The data below contains pictures, which are to be skipped; the lines starting at the line with "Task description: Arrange" and ending at the line with "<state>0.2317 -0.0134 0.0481" are to be output exactly, both ends included.
★ ★ ★ ★ ★ ★ ★
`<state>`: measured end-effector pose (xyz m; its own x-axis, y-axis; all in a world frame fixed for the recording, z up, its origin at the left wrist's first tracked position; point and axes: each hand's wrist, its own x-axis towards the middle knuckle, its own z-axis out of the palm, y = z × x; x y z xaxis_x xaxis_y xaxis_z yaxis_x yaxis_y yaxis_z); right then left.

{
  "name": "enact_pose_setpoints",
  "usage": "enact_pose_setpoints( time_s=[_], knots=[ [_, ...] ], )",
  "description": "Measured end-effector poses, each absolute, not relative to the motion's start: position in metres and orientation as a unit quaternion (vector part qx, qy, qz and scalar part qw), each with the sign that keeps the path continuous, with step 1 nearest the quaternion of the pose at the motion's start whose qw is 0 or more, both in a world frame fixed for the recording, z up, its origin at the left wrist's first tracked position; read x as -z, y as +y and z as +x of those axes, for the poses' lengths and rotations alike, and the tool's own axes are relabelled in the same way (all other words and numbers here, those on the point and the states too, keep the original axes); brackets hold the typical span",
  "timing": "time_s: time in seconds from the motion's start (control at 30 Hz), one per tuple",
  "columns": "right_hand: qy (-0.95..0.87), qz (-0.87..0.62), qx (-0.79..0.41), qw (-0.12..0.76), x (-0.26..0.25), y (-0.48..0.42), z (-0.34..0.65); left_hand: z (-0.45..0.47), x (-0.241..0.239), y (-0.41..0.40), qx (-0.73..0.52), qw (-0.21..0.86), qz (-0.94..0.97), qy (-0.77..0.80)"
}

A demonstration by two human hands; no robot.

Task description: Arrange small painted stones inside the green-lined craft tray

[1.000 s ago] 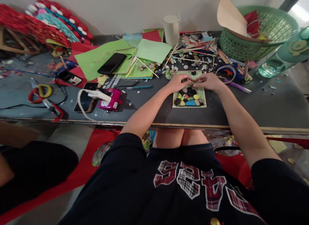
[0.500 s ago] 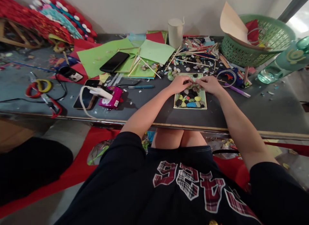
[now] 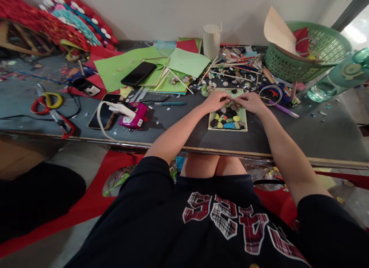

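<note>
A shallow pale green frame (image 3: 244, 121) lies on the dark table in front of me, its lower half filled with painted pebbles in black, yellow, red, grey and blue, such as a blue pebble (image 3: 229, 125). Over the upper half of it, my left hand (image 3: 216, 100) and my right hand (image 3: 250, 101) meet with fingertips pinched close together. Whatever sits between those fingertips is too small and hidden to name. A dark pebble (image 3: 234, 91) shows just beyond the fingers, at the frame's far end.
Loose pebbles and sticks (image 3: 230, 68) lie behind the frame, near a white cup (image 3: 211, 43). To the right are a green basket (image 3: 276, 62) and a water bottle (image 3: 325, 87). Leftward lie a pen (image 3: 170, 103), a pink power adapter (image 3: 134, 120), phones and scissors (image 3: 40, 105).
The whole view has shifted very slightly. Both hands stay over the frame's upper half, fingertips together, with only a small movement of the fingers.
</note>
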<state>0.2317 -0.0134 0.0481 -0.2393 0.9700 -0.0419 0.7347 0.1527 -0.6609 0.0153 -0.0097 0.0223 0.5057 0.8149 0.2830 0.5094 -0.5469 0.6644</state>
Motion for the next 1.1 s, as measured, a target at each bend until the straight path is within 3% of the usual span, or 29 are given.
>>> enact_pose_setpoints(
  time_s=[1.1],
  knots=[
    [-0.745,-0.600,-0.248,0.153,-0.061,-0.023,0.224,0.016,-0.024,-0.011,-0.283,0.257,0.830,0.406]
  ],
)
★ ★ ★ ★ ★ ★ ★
Answer to the exercise
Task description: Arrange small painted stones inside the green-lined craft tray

[1.000 s ago] 
[0.500 s ago] 
[now] 

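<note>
A shallow pale green frame (image 3: 244, 121) lies on the dark table in front of me, its lower half filled with painted pebbles in black, yellow, red, grey and blue, such as a blue pebble (image 3: 229, 125). Over the upper half of it, my left hand (image 3: 216, 100) and my right hand (image 3: 250, 101) meet with fingertips pinched close together. Whatever sits between those fingertips is too small and hidden to name. A dark pebble (image 3: 234, 91) shows just beyond the fingers, at the frame's far end.
Loose pebbles and sticks (image 3: 230, 68) lie behind the frame, near a white cup (image 3: 211, 43). To the right are a green basket (image 3: 276, 62) and a water bottle (image 3: 325, 87). Leftward lie a pen (image 3: 170, 103), a pink power adapter (image 3: 134, 120), phones and scissors (image 3: 40, 105).
The whole view has shifted very slightly. Both hands stay over the frame's upper half, fingertips together, with only a small movement of the fingers.
</note>
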<state>0.2317 -0.0134 0.0481 -0.2393 0.9700 -0.0419 0.7347 0.1527 -0.6609 0.0153 -0.0097 0.0223 0.5057 0.8149 0.2830 0.5094 -0.5469 0.6644</state>

The exercise is complete as it stands.